Shadow can ignore it, summarize it for Stan, or proactively integrate it into recommendations. The default is summary — Stan gets a brief digest, not a full dump of every contribution.

This creates ambient awareness without ambient noise. Both agents know what's happening in the shared context. Both humans stay informed at a level they configured. Nobody is surprised by duplicate work, and nobody is drowning in notifications.
Why Not Just Use a Shared Database?
The obvious alternative is a central Notion, a shared GitHub repo, a Slack channel, or a traditional database. All of those work.

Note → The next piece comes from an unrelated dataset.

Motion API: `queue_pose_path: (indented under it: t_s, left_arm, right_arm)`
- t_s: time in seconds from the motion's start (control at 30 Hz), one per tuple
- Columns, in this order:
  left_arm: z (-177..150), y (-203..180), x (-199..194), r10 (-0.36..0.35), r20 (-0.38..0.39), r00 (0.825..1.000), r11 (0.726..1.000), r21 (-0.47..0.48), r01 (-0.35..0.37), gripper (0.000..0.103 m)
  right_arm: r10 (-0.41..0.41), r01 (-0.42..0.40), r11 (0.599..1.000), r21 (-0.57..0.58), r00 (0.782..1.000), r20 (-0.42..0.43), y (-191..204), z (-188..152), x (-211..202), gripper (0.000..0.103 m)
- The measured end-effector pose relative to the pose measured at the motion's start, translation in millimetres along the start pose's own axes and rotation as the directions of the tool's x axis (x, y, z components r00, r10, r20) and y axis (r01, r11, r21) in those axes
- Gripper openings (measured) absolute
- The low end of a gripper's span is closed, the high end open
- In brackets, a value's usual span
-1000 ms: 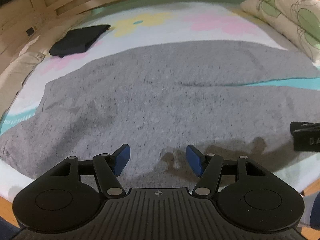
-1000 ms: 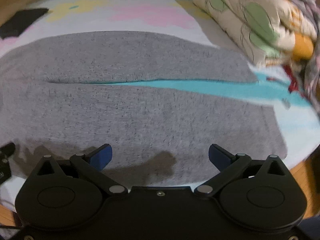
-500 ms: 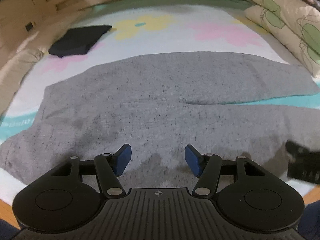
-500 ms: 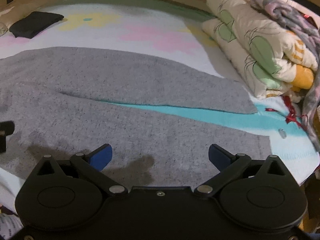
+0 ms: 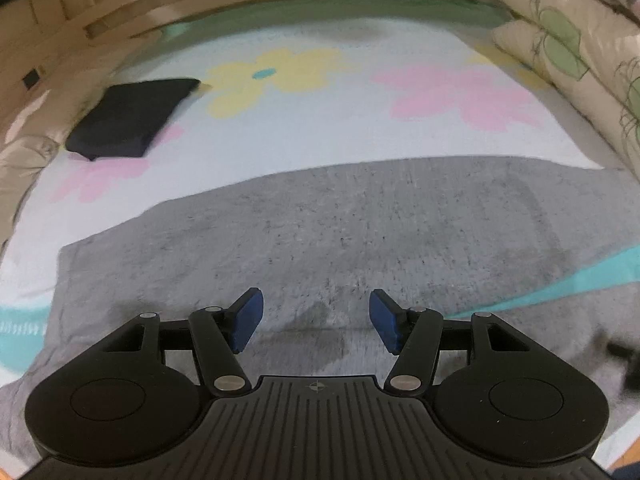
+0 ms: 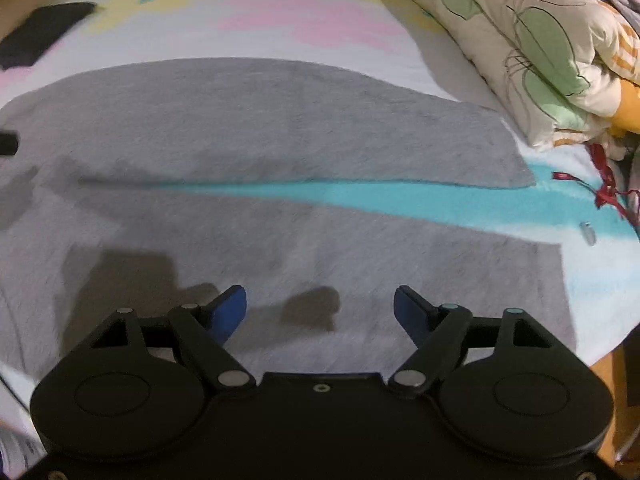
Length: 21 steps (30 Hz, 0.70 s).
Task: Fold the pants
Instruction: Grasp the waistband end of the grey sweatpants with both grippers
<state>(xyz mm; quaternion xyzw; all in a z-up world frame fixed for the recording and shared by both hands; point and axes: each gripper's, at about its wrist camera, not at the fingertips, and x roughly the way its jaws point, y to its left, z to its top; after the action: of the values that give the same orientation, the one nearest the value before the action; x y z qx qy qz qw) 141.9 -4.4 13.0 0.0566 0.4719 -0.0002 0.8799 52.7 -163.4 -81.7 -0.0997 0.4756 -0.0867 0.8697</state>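
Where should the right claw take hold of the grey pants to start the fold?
Probably at the near leg's hem corner, coming in from the bed's near edge. The grey pants lie flat with legs parted, and that free edge sits closest to the right claw, whose jaws are closing with nothing between them.

The bed (image 5: 360,128) is covered by a pale sheet (image 6: 208,40) printed with yellow and pink flowers and a turquoise band. Grey pants (image 6: 280,128) lie flat across its near part, the 2 legs spread apart so the turquoise shows between them. A folded dark garment (image 5: 128,118) lies at the far left, well apart from the pants. Folded floral quilts (image 6: 532,40) are stacked along the right side. A small pale object (image 6: 587,233) sits on the sheet near the leg ends; too small to tell what it is.
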Motion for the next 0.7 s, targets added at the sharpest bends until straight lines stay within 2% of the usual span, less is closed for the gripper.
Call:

None of them solve the actual problem.
The Shared Database Problem
  • Requires both sides to have accounts, permissions, and access
  • Requires someone to manage the schema, hosting, and backups
  • Creates a single point of failure and a single point of control
  • If the platform changes pricing or shuts down, your collaboration graph dies
The OGP Project Layer
  • Each side keeps their data where it belongs
  • Share only what you choose to share, in a structured way
  • Explicit membership and signed provenance on every contribution
  • Revocation available at any time — no platform dependency
"The Project Layer is not 'let's all put our stuff in one place.' It's 'let's each keep our stuff where it belongs, and share only what we choose to share, in a structured way, with explicit membership and signed provenance.' That's a different thing entirely."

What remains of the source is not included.